> _YOUR GOAL_
Copy out the whole listing below exactly.

> _PROVIDED RECORDS_
----------------------------------------

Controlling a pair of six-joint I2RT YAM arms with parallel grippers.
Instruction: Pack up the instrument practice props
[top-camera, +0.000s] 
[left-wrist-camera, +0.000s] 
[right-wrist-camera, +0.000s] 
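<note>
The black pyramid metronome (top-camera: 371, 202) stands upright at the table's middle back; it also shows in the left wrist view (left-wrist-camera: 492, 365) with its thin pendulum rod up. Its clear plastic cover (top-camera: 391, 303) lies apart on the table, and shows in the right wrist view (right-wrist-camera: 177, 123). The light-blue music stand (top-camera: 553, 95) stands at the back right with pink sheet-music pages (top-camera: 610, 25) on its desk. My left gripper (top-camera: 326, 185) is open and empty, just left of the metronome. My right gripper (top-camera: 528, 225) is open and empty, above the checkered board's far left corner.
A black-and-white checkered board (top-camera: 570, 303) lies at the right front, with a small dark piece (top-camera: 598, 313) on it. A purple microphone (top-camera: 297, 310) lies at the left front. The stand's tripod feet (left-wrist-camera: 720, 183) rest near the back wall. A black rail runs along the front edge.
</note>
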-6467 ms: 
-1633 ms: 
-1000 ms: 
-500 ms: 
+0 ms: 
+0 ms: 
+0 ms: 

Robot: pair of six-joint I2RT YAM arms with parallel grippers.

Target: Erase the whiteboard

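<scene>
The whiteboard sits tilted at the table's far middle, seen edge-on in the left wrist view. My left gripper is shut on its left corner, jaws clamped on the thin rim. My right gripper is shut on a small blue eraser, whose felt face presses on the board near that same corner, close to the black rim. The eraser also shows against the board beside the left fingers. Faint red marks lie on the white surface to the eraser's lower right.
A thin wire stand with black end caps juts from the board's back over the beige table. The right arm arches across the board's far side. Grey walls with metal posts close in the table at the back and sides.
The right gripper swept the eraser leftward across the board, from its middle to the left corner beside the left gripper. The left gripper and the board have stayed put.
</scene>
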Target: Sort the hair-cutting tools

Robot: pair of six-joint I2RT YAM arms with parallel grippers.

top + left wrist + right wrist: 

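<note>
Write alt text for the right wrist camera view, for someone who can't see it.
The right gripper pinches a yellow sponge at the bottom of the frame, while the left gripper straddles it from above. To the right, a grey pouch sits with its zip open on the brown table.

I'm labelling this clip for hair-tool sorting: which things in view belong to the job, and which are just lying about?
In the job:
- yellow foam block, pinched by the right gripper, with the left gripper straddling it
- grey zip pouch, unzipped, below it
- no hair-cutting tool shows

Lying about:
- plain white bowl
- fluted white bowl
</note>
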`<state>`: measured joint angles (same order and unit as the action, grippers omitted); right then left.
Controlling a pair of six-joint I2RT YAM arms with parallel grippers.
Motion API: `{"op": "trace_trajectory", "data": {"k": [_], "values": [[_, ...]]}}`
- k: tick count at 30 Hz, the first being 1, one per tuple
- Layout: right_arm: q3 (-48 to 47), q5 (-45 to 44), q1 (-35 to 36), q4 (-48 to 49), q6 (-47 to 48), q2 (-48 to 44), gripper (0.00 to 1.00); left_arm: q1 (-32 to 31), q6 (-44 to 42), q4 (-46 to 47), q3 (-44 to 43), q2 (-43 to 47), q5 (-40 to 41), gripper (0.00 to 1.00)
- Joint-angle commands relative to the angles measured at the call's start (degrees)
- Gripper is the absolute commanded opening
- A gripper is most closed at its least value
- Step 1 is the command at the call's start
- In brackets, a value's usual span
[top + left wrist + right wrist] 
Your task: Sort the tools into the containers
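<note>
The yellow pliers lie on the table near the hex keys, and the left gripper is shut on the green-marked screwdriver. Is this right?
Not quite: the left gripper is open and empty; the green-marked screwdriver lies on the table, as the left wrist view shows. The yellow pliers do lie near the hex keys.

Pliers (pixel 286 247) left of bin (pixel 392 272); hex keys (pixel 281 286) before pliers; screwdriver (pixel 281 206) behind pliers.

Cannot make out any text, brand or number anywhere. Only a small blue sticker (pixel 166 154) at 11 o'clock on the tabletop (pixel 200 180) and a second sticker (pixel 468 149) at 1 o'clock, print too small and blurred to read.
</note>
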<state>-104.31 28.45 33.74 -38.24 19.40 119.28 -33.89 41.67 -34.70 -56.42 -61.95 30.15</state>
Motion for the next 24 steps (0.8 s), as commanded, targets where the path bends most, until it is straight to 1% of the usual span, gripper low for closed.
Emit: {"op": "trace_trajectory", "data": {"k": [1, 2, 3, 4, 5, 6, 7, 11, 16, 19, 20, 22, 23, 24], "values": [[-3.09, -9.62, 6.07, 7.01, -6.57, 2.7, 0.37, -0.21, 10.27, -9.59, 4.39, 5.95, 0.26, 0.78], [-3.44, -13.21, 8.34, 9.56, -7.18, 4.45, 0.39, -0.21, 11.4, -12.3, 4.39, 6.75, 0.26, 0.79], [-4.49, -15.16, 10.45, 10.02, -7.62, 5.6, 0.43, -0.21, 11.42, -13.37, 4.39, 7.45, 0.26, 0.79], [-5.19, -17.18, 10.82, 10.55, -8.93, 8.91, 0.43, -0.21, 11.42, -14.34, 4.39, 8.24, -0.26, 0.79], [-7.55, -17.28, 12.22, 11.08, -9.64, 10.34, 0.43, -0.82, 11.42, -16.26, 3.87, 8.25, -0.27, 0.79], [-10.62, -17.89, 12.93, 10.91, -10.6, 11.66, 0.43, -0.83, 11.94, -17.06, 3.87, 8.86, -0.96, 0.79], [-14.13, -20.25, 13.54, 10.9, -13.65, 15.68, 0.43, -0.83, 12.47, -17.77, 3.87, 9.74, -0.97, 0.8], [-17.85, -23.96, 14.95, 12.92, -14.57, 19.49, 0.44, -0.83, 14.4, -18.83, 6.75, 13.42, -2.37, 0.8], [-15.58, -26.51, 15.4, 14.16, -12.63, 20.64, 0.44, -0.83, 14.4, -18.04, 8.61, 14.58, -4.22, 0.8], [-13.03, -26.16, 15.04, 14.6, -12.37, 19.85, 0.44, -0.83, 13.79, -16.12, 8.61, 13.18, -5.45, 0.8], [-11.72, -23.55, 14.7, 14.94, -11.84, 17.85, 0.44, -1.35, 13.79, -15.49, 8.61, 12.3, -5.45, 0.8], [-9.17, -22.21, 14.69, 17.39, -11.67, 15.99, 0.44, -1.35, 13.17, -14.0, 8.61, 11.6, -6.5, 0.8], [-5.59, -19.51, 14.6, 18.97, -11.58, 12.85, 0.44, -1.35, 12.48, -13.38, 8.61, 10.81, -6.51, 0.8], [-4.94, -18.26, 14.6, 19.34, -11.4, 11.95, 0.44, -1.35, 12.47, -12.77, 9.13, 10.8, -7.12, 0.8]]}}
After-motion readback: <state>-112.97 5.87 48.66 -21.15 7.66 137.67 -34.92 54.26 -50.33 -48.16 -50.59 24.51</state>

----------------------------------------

> _RESPONSE_
Controlling a pair of six-joint I2RT YAM arms with parallel grippers.
Instruction: Pack up the instrument practice props
[top-camera, +0.000s] 
[left-wrist-camera, +0.000s] 
[right-wrist-camera, +0.000s] 
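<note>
The black pyramid metronome (top-camera: 371, 202) stands upright at the table's middle back; it also shows in the left wrist view (left-wrist-camera: 492, 365) with its thin pendulum rod up. Its clear plastic cover (top-camera: 391, 303) lies apart on the table, and shows in the right wrist view (right-wrist-camera: 177, 123). The light-blue music stand (top-camera: 553, 95) stands at the back right with pink sheet-music pages (top-camera: 610, 25) on its desk. My left gripper (top-camera: 326, 185) is open and empty, just left of the metronome. My right gripper (top-camera: 528, 225) is open and empty, above the checkered board's far left corner.
A black-and-white checkered board (top-camera: 570, 303) lies at the right front, with a small dark piece (top-camera: 598, 313) on it. A purple microphone (top-camera: 297, 310) lies at the left front. The stand's tripod feet (left-wrist-camera: 720, 183) rest near the back wall. A black rail runs along the front edge.
</note>
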-6467 ms: 
-1633 ms: 
-1000 ms: 
-500 ms: 
+0 ms: 
+0 ms: 
+0 ms: 

Robot: pair of six-joint I2RT YAM arms with parallel grippers.

Target: Erase the whiteboard

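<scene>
The whiteboard sits tilted at the table's far middle, seen edge-on in the left wrist view. My left gripper is shut on its left corner, jaws clamped on the thin rim. My right gripper is shut on a small blue eraser, whose felt face presses on the board near that same corner, close to the black rim. The eraser also shows against the board beside the left fingers. Faint red marks lie on the white surface to the eraser's lower right.
A thin wire stand with black end caps juts from the board's back over the beige table. The right arm arches across the board's far side. Grey walls with metal posts close in the table at the back and sides.
The right gripper swept the eraser leftward across the board, from its middle to the left corner beside the left gripper. The left gripper and the board have stayed put.
</scene>
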Target: Sort the hair-cutting tools

Robot: pair of six-joint I2RT YAM arms with parallel grippers.

top + left wrist + right wrist: 

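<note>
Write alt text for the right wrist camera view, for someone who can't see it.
The right gripper pinches a yellow sponge at the bottom of the frame, while the left gripper straddles it from above. To the right, a grey pouch sits with its zip open on the brown table.

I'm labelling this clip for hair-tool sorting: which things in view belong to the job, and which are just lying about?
In the job:
- yellow foam block, pinched by the right gripper, with the left gripper straddling it
- grey zip pouch, unzipped, below it
- no hair-cutting tool shows

Lying about:
- plain white bowl
- fluted white bowl
</note>
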`<state>`: measured joint angles (same order and unit as the action, grippers omitted); right then left.
Controlling a pair of six-joint I2RT YAM arms with parallel grippers.
Motion API: `{"op": "trace_trajectory", "data": {"k": [_], "values": [[_, ...]]}}`
- k: tick count at 30 Hz, the first being 1, one per tuple
- Layout: right_arm: q3 (-48 to 47), q5 (-45 to 44), q1 (-35 to 36), q4 (-48 to 49), q6 (-47 to 48), q2 (-48 to 44), gripper (0.00 to 1.00); left_arm: q1 (-32 to 31), q6 (-44 to 42), q4 (-46 to 47), q3 (-44 to 43), q2 (-43 to 47), q5 (-40 to 41), gripper (0.00 to 1.00)
- Joint-angle commands relative to the angles measured at the call's start (degrees)
- Gripper is the absolute commanded opening
- A gripper is most closed at its least value
- Step 1 is the command at the call's start
- In brackets, a value's usual span
[top + left wrist + right wrist] 
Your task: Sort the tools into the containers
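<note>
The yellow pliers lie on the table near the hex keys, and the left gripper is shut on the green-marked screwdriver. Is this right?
Not quite: the left gripper is open and empty; the green-marked screwdriver lies on the table, as the left wrist view shows. The yellow pliers do lie near the hex keys.

Pliers (pixel 286 247) left of bin (pixel 392 272); hex keys (pixel 281 286) before pliers; screwdriver (pixel 281 206) behind pliers.

Cannot make out any text, brand or number anywhere. Only a small blue sticker (pixel 166 154) at 11 o'clock on the tabletop (pixel 200 180) and a second sticker (pixel 468 149) at 1 o'clock, print too small and blurred to read.
</note>
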<state>-104.31 28.45 33.74 -38.24 19.40 119.28 -33.89 41.67 -34.70 -56.42 -61.95 30.15</state>
Motion for the next 24 steps (0.8 s), as commanded, targets where the path bends most, until it is straight to 1% of the usual span, gripper low for closed.
Emit: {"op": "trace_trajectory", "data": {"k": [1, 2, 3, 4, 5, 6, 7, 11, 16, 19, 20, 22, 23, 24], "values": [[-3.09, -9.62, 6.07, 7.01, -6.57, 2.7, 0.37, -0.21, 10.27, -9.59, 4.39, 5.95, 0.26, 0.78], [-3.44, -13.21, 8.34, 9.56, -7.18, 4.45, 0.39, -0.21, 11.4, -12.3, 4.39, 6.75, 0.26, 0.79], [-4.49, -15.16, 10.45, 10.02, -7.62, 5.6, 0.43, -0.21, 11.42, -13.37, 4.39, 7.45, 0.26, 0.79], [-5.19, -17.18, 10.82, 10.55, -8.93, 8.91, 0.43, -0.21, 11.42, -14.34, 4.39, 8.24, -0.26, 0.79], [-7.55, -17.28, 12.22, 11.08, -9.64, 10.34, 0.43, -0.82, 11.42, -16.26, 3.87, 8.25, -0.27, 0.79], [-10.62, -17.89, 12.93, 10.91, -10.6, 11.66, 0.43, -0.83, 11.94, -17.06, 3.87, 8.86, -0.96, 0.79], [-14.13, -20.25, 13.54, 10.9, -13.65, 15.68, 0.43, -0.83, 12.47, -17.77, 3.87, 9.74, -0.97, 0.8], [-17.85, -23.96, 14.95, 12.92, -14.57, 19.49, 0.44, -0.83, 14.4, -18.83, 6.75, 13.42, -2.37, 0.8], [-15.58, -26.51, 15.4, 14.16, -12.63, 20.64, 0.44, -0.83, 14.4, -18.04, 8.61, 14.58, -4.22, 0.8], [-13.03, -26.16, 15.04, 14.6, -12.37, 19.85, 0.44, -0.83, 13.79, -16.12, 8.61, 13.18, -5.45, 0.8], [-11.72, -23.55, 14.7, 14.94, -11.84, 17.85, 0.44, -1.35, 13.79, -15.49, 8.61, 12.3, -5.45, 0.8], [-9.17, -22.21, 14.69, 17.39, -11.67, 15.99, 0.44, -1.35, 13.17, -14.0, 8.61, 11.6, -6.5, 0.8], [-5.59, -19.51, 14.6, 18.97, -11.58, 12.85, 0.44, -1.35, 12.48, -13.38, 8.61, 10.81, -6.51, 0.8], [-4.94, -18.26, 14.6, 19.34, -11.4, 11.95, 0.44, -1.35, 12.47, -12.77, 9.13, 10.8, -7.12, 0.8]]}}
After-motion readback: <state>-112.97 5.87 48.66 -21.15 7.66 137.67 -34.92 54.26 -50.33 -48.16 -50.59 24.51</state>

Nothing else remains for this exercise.